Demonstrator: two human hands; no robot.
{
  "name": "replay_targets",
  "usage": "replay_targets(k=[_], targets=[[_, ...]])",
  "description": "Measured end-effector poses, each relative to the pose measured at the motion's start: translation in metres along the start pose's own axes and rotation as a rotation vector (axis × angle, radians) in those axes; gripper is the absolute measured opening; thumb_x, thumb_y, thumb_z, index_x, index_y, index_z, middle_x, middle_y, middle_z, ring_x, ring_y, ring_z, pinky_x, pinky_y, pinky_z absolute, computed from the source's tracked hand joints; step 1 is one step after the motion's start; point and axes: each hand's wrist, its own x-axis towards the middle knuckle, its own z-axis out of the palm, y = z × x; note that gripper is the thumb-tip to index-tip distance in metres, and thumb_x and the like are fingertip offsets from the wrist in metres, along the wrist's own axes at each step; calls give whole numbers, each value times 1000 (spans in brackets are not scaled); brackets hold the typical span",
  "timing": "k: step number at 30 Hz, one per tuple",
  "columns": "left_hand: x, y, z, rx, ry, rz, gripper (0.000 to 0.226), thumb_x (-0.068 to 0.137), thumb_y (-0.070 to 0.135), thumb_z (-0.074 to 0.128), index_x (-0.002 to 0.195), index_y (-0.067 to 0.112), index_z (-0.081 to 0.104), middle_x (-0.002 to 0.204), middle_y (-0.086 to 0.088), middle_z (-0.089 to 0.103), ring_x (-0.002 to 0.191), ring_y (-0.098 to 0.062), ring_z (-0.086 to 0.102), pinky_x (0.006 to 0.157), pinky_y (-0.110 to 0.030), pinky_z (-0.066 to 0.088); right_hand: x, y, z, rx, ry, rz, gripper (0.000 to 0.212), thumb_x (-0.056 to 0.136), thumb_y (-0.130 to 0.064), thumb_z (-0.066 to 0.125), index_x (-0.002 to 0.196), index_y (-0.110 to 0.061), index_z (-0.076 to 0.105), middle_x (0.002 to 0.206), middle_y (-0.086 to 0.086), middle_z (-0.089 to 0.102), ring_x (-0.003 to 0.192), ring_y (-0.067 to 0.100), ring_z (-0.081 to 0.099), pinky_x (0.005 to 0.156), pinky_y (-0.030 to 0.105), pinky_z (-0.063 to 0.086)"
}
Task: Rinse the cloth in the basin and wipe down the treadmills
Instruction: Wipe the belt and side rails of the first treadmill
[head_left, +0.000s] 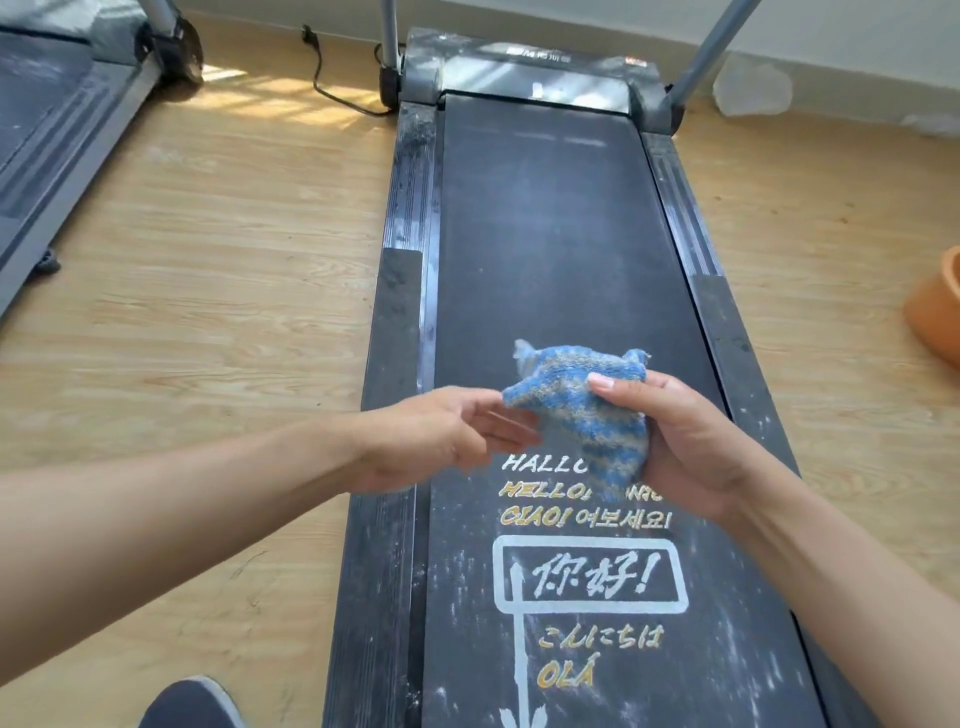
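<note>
Over treadmill belt (545, 249): R hand (691, 447) fingers grip bunched blue cloth (587, 415), L hand (447, 441) fingers loose, reaching. I reckon sloppy handover drops it onto dusty belt.

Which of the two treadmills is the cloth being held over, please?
The middle treadmill, with greetings printed on it: the right hand grips the cloth above it. The other treadmill stands off to the left, only partly in view.
</note>
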Motion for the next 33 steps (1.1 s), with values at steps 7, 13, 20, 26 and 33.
replay_targets(k=[7,13,20,26,33], targets=[[12,26,10,-358,216,271,36,85,13,83,116,6,67,119,-14,75,109,-21,72,101,-30,57,3,4,-6,67,60,-24,37,100,-17,57,131,1,66,128,22,70,118,38,69,99,51,57],[20,27,0,-100,510,346,26,89,14,85,95,17,60,96,-7,82,88,-25,75,95,-45,58,8,7,-17,2,258,-96,38,88,-26,77,116,0,74,119,28,72,95,33,71,88,44,62],[22,25,-4,177,555,421,23,91,19,85,111,27,79,94,-6,81,84,-17,73,90,-38,54,7,13,-28,-154,354,-196,36,76,-36,82,97,-7,83,101,15,79,92,25,72,91,42,58],[23,36,-9,318,556,303,27,75,26,96,99,25,84,89,-5,82,74,-11,67,76,-27,51,7,7,-34,-406,492,-325,31,75,-49,82,89,-22,85,113,-12,68,97,2,65,89,25,44],[20,53,-17,653,667,302,11,85,28,89,84,27,79,67,11,59,55,-1,50,56,-16,35,5,7,-28,-333,346,-403,20,88,-21,79,106,-13,82,117,-8,77,112,3,69,94,14,47]])
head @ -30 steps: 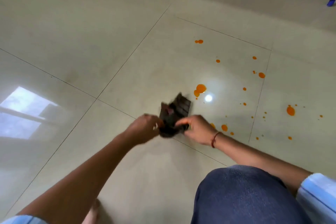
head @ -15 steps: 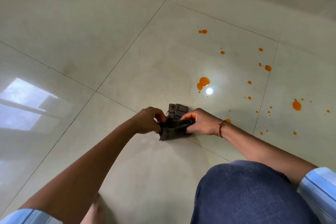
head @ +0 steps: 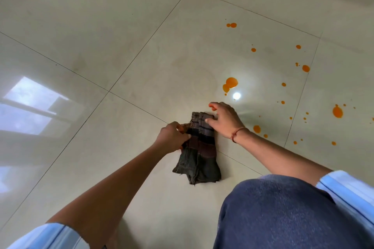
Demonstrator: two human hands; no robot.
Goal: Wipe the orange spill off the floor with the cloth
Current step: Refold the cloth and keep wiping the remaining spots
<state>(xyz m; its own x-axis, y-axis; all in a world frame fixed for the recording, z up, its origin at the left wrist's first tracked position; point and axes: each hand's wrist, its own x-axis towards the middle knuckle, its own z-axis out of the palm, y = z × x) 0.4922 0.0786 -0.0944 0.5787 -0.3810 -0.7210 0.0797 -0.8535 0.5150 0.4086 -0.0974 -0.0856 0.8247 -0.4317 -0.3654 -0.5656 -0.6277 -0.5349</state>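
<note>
On the far left, the shiny floor (head: 101,26) shows a bright window shape (head: 30,107) – just light bouncing off the pale tiles.

Next comes the left hand (head: 172,139). Its fingers (head: 183,127) are curled tight and pinch the left edge of the cloth (head: 199,147), about halfway along it.

The cloth is dark, with brown and grey stripes. It is folded into a long strip and lies flat on the floor, right across a thin line between two tiles. One end points far away and the other end, a bit frayed, is near the blue knee (head: 283,214).

Then comes the right hand (head: 224,121), with a red thread around the wrist. Its fingers (head: 214,105) are spread wide open. The hand rests on the far right corner of the cloth and holds nothing.

To the right of the cloth is the orange spill (head: 230,83) – one big blob far from the hand, beside a round white glint, and many small drops scattered off to the right. A few drops sit near the right wrist. The cloth is not touching any orange.

At the bottom corners, light blue sleeves (head: 348,192) show.
</note>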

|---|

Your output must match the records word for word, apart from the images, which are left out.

Solution to this task:
Demonstrator: two human hands; no robot.
{
  "name": "replay_targets",
  "usage": "replay_targets(k=[_], targets=[[_, ...]])",
  "description": "Measured end-effector poses, each relative to the pose measured at the motion's start: translation in metres along the start pose's own axes and rotation as a rotation vector (axis × angle, radians) in those axes; gripper is the absolute measured opening; thumb_x, thumb_y, thumb_z, index_x, index_y, index_z, middle_x, middle_y, middle_z, ring_x, ring_y, ring_z, pinky_x, pinky_y, pinky_z absolute, computed from the source's tracked hand joints; step 1 is one step after the motion's start; point and axes: each hand's wrist, its own x-axis towards the middle knuckle, its own z-axis out of the palm, y = z × x; note that gripper is the thumb-tip to index-tip distance in metres, and thumb_x and the like are fingertip offsets from the wrist in metres, along the wrist's own axes at each step; calls give whole numbers, each value times 1000 (spans in brackets are not scaled); brackets hold the typical span",
  "timing": "k: step number at 30 Hz, one per tuple",
  "columns": "left_hand: x, y, z, rx, ry, rz, gripper (0.000 to 0.226), thumb_x (-0.068 to 0.137), thumb_y (-0.070 to 0.135), thumb_z (-0.074 to 0.128), index_x (-0.002 to 0.195), index_y (-0.067 to 0.112), index_z (-0.081 to 0.104), middle_x (-0.002 to 0.204), middle_y (-0.086 to 0.088), middle_z (-0.089 to 0.103), ring_x (-0.002 to 0.191), ring_y (-0.098 to 0.062), ring_z (-0.086 to 0.102), pinky_x (0.006 to 0.157), pinky_y (-0.110 to 0.030), pinky_z (-0.066 to 0.088); right_hand: x, y, z, rx, ry, rz, gripper (0.000 to 0.212), thumb_x (-0.056 to 0.136), thumb_y (-0.130 to 0.064), thumb_z (-0.066 to 0.125), index_x (-0.002 to 0.196), index_y (-0.110 to 0.061), index_z (-0.076 to 0.105), middle_x (0.002 to 0.206), middle_y (-0.086 to 0.086), middle_z (-0.089 to 0.102), ring_x (-0.003 to 0.192), ring_y (-0.067 to 0.100), ring_z (-0.081 to 0.099), pinky_x (0.005 to 0.156), pinky_y (-0.030 to 0.105), pinky_z (-0.063 to 0.086)"
}
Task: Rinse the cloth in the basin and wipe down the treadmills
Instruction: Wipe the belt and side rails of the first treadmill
[head_left, +0.000s] 
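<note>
Over treadmill belt (545, 249): R hand (691, 447) fingers grip bunched blue cloth (587, 415), L hand (447, 441) fingers loose, reaching. I reckon sloppy handover drops it onto dusty belt.

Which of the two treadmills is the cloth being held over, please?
The middle treadmill, with greetings printed on it: the right hand grips the cloth above it. The other treadmill stands off to the left, only partly in view.
</note>
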Motion for the next 33 steps (1.1 s), with values at steps 7, 13, 20, 26 and 33.
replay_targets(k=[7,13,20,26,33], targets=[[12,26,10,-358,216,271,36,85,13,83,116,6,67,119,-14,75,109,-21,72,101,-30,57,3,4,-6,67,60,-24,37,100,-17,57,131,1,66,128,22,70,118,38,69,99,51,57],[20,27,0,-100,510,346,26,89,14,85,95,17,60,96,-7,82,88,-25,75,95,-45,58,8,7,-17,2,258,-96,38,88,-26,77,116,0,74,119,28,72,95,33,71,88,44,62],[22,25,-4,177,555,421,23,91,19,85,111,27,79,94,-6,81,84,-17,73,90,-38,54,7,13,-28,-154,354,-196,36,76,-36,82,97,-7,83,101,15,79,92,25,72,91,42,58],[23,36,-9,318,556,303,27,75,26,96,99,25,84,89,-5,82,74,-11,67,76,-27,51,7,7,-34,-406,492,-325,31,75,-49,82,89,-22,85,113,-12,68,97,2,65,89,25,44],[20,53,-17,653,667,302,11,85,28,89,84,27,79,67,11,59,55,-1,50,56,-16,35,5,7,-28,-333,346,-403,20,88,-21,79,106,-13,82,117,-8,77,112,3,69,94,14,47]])
head @ -30 steps: 
head @ -15 steps: 
head @ +0 steps: 
Demonstrator: two human hands; no robot.
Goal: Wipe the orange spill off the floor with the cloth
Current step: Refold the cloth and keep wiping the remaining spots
<state>(xyz m; its own x-axis, y-axis; all in a world frame fixed for the recording, z up, its origin at the left wrist's first tracked position; point and axes: each hand's wrist, its own x-axis towards the middle knuckle, its own z-axis out of the palm, y = z × x) 0.4922 0.0786 -0.0944 0.5787 -0.3810 -0.7210 0.0797 -0.8535 0.5150 0.4086 -0.0974 -0.0856 0.8247 -0.4317 -0.3654 -0.5656 -0.6277 -0.5349</state>
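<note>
On the far left, the shiny floor (head: 101,26) shows a bright window shape (head: 30,107) – just light bouncing off the pale tiles.

Next comes the left hand (head: 172,139). Its fingers (head: 183,127) are curled tight and pinch the left edge of the cloth (head: 199,147), about halfway along it.

The cloth is dark, with brown and grey stripes. It is folded into a long strip and lies flat on the floor, right across a thin line between two tiles. One end points far away and the other end, a bit frayed, is near the blue knee (head: 283,214).

Then comes the right hand (head: 224,121), with a red thread around the wrist. Its fingers (head: 214,105) are spread wide open. The hand rests on the far right corner of the cloth and holds nothing.

To the right of the cloth is the orange spill (head: 230,83) – one big blob far from the hand, beside a round white glint, and many small drops scattered off to the right. A few drops sit near the right wrist. The cloth is not touching any orange.

At the bottom corners, light blue sleeves (head: 348,192) show.
</note>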

The answer contains nothing further.